- Born: April 14, 1960 (age 65) Grand Rapids, Michigan, U.S.
- Occupation: NFL official (1999–present)

= Carl Paganelli =

American football official (born 1960)

Carl Paganelli Jr. (born April 14, 1960) is an American football official in the National Football League (NFL) since the 1999 NFL season, who wears uniform number 124. As an umpire, Paganelli is notable for working two Super Bowls, Super Bowl XXXIX and Super Bowl XLI, in a span of three years. He officiated his third Super Bowl game, Super Bowl XLVI, in Indianapolis, and was chosen to officiate Super Bowl XLVIII in East Rutherford, New Jersey. He has two brothers who officiate in the NFL, Dino Paganelli and Perry Paganelli; they are both back judges. Carl Paganelli and Perry Paganelli became the first set of brothers to be part of the same officiating crew when they officiated Super Bowl XLI together.

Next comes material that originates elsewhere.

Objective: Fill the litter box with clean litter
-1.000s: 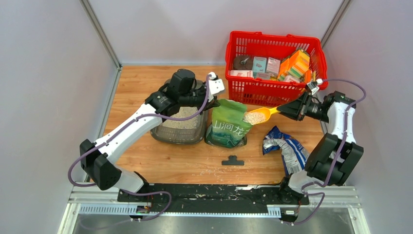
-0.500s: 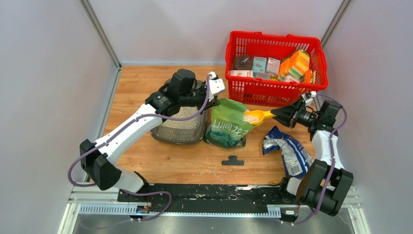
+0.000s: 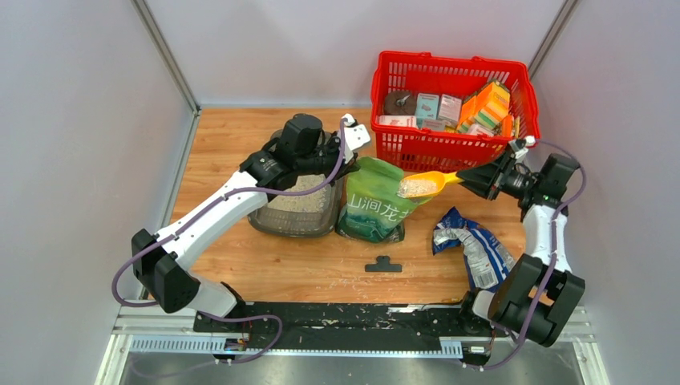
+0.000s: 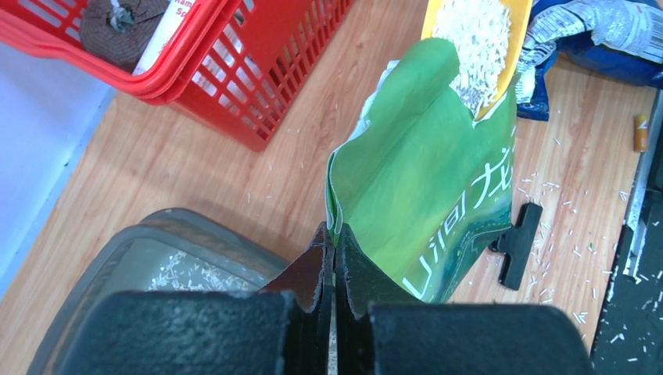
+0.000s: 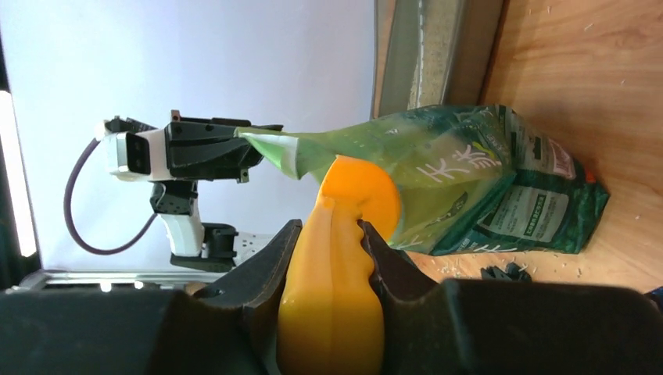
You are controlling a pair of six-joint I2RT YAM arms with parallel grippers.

He is the only official to work four Super Bowls since 2000. From 1966 to 1999, five officials worked five Super Bowls and seven worked four.

For the 2021 NFL season, Paganelli is serving on the officiating crew headed by NFL referee Brad Rogers.

His father Carl Paganelli Sr. is a member of the Arena Football Hall of Fame.

On December 1, 2024, during a contest between the Tampa Bay Buccaneers and the Carolina Panthers in Charlotte, Paganelli suffered an injury and was carted off the field in the first half. He was on the officiating crew of Tra Blake that day.